On qualifie la cuisine de Thierry Marx de moléculaire, on la dit déstructurée mais c’est avant tout la cuisine d’un homme qui trouve l’inspiration autant dans le cœur que dans la tête, dans le passé que dans ce qu’on pourrait imaginer être le futur.
© Jeff NalinUn grand compositeur à qui on demandait d’expliquer sa sonate, la joua à nouveau en guise de réponse. On pense à cette anecdote au moment de rencontrer Thierry Marx, après avoir goûté sa cuisine. Que va-t-on lui demander ? D’expliquer ses plats ? Á Cordeillan-Bages, on a bien dégusté. Cela devrait suffire.
Si la démonstration fut assez fracassante dans l’assiette, la rencontre avec le chef ajoute une dimension cachée. Sa cuisine parée de qualificatifs, « déstructurée », « moléculaire », fait rêver certains. Les autres font la moue. Mais les autres ont tort. Car derrière ces mots, se cachent des plats qui font appel aux souvenirs. Ceux du chef, enfant de Belleville, qui sont forcément un peu les vôtres et les nôtres. Si la vue est souvent chamboulée par les présentations, les papilles ne le sont pas forcément.
C’est là toute la force de cette cuisine. On s’y retrouve très bien comme par exemple avec le spaghetti au ris de veau. Un coup d’éclat. Une préparation géniale qui est d’ailleurs devenue un des plats préférés des clients. De quoi s’agit-il ? Le plat ressemble à une soucoupe volante : un spaghetti enroulé sur lui-même qui enferme des ris de veau à la crème.

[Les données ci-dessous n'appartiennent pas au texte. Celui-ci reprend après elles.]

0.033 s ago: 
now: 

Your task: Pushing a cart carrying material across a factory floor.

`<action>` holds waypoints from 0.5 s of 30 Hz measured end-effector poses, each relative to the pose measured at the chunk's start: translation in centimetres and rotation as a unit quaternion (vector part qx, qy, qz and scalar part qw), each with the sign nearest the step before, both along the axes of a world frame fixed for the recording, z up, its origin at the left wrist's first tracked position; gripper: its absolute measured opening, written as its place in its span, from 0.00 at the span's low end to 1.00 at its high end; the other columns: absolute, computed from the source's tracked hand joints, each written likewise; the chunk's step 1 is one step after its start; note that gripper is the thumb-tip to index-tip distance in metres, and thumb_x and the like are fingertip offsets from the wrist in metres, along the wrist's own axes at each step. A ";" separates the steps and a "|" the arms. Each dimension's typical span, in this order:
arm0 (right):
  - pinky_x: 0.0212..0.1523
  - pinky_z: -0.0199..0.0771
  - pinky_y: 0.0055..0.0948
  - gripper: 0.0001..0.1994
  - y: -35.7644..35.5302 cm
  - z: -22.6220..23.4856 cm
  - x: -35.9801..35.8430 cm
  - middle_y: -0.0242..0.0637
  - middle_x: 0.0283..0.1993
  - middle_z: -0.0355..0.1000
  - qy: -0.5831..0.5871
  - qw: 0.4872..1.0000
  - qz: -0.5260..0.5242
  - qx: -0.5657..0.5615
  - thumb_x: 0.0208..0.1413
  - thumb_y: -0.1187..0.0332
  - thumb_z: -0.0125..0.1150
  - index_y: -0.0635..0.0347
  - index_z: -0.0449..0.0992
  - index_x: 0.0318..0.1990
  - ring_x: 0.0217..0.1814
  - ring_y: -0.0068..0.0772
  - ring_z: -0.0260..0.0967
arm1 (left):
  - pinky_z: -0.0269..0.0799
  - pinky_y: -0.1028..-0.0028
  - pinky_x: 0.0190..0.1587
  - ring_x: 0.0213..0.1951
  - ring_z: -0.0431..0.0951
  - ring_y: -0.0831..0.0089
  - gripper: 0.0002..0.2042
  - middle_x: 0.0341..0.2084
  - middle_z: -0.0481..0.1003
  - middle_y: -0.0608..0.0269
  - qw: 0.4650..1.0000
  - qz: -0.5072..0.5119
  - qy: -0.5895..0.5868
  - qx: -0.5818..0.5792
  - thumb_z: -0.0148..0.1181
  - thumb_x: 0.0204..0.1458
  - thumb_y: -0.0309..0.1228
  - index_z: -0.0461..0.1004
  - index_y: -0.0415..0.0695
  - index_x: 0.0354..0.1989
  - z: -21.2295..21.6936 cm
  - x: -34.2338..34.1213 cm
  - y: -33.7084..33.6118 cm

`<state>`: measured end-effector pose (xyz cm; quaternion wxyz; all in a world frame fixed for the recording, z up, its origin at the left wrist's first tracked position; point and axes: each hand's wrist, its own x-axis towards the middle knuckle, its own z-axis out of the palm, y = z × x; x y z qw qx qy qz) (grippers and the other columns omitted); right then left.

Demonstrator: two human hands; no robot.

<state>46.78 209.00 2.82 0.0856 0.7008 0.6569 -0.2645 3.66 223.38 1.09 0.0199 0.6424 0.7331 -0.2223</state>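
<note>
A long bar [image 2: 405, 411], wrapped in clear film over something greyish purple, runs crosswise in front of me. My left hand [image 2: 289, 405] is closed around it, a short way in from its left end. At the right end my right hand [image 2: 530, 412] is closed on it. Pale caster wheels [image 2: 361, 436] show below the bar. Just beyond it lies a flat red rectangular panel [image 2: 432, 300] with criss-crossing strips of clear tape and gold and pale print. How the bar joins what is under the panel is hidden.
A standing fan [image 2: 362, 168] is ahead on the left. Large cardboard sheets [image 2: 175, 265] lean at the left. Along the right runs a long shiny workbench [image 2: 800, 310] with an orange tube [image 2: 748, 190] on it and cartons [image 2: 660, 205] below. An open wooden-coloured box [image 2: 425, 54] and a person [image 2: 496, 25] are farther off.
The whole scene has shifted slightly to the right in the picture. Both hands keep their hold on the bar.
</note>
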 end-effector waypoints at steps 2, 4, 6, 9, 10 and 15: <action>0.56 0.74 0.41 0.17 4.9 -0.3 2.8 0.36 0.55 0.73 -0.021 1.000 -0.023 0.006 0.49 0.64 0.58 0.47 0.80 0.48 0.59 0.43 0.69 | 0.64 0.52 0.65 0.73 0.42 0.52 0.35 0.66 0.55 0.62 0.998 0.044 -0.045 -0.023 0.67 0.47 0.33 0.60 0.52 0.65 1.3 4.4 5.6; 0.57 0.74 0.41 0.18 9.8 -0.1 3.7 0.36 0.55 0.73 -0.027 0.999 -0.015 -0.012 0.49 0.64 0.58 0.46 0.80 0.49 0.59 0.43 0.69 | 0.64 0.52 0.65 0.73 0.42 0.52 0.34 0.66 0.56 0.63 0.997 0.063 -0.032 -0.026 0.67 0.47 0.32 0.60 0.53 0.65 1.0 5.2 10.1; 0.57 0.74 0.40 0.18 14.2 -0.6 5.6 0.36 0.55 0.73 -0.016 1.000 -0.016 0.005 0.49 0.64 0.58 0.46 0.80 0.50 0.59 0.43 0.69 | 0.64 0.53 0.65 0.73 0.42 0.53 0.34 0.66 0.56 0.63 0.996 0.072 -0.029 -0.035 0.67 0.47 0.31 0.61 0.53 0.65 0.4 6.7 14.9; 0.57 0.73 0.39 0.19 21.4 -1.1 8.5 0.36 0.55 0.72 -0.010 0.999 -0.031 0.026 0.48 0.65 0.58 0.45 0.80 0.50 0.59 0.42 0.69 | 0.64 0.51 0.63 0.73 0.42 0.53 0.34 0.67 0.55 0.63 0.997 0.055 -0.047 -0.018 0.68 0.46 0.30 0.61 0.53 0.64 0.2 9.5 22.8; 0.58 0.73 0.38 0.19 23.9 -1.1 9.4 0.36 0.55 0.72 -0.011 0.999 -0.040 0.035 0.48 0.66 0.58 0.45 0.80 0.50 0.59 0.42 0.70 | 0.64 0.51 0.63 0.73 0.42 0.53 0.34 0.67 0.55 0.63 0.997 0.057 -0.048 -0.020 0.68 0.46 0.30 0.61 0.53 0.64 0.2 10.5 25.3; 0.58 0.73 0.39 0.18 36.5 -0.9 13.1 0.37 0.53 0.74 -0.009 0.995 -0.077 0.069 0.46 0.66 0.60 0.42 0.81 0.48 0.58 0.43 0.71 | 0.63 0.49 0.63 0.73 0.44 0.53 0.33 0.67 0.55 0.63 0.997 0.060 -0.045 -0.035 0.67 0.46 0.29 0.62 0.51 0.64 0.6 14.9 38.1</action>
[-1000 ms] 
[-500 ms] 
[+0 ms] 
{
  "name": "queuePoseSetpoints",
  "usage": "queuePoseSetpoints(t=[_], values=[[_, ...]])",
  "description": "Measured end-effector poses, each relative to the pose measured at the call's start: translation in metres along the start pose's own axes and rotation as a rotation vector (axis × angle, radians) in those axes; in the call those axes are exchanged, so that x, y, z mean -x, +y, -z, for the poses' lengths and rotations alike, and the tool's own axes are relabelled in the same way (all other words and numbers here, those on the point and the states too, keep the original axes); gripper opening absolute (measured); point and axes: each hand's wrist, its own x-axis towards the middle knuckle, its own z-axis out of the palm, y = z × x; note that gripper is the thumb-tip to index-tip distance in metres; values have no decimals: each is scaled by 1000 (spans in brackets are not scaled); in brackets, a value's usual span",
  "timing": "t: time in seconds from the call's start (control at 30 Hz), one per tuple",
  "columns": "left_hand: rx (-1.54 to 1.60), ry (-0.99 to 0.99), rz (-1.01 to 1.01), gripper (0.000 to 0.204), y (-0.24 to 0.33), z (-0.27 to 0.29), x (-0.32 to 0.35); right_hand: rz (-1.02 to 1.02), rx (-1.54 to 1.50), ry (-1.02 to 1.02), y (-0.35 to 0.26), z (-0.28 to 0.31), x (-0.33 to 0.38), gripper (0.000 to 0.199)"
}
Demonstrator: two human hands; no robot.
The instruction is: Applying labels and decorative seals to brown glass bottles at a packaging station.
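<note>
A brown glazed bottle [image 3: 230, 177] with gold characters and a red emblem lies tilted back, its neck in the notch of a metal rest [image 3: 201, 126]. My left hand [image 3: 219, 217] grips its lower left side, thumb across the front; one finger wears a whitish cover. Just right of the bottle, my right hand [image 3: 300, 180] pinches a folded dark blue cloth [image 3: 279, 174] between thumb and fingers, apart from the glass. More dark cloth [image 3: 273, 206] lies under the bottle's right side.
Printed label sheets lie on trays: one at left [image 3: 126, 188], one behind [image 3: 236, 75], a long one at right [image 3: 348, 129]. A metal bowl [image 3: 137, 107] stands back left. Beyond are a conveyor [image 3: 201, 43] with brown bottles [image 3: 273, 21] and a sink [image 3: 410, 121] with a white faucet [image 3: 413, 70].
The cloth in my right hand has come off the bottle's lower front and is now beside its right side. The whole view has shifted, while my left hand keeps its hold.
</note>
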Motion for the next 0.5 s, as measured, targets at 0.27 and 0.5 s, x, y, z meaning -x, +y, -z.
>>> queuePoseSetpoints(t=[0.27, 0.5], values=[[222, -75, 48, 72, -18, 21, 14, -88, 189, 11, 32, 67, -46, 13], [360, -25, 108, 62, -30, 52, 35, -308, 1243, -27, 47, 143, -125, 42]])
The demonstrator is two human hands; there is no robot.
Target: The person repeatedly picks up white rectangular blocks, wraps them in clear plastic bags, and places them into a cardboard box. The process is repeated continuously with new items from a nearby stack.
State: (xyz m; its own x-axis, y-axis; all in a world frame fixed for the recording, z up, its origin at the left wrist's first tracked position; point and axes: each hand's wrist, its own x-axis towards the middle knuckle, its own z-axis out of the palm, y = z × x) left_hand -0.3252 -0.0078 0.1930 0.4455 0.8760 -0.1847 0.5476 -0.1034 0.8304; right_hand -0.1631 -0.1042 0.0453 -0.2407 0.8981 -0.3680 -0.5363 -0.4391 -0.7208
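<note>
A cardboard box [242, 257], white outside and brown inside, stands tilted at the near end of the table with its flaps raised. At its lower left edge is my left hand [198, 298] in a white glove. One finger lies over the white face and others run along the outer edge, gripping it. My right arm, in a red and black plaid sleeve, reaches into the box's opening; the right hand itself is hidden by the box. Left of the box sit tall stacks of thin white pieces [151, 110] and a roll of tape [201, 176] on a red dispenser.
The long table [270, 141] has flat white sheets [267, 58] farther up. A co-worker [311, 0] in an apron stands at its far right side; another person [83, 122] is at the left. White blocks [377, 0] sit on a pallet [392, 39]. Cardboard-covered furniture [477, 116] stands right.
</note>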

Le mélange pâte, crème fraîche parfumée de tous les sucs de la viande nous transporte immédiatement dans l’enfance en nous rappelant les escalopes à la crème et aux coquillettes. Sauf que, c’est meilleur que le plat de la grand-mère ! En effet, la texture des ris de veau plus onctueuse que celle de l’escalope, un peu sèche, donne à la préparation une douceur et une harmonie qui n’étaient pas présentes dans le plat de notre aïeule. Autre coup de brio, un cordon de jus de viande au léger goût de grillé entoure le plat. Mais pas n’importe quel grillé. Celui pour lequel on se battait. Le grillé qu’on allait chercher au fond de la poêle avec un morceau de pain. Magistral.

Pressé d'anguille fumée Terre et Esutuaire
© Patricia DespretAutre madeleine de Proust : la tarte au citron déstructurée. Là, l’intervention du chef s’impose. Pourquoi la déstructurer alors que depuis des générations, la pâte surmontée de la crème au citron, elle-même rehaussée de meringue s’en sort très bien ainsi ? Thierry Marx s’est souvenu des restes de tarte où la pâte se décollait un peu et du plaisir qu’il avait à manger le plat en kit détaché. Qui en effet n’a jamais commencé un « pépito » en léchant d’abord la fine couche de chocolat ?
Mais la carte ne se cantonne pas aux souvenirs. Elle ouvre de nouveaux horizons comme avec ce pressé d'anguille au foie gras. Une association de deux produits à laquelle on n’aurait jamais pensé mais qui se marient avec tant de justesse qu’on s’étonne que la grande cuisine classique ne l’ait pas découverte plus tôt. Le goût étant tellement inattendu qu’il semblerait que la nouveauté soit compensée par une présentation plus sobre afin de ne pas trop perdre le mangeur. Ainsi Thierry Marx dose juste ce qu’il faut d’extravagance et de classicisme tantôt dans le goût, tantôt dans la forme. Le saucisson virtuel n’est autre qu’une fine membrane enfermant un bouillon très parfumé que le maître d’hôtel perce devant vous. Il se vide alors progressivement et mollement. La chose est plutôt amusante. Voilà que l’humour surgit à table dans la dénomination du plat et dans la manière de le mettre en scène.
Á Cordeillan-Bages, on s’amuse autant qu’on se régale. Il en est de même à écouter parler ce chef, d’un genre nouveau, à la personnalité bien trempée, adepte des arts martiaux, du Japon, et de la cuisine de rue qu’il entend importer à Paris. Si on a beaucoup converser avec lui, on n’aurait pas détesté cependant remettre le couvert et qu’à l’instar de ce compositeur, Thierry Marx, en réponse à nos questions, s’installe aux fourneaux pour nous expliquer sa belle partition culinaire.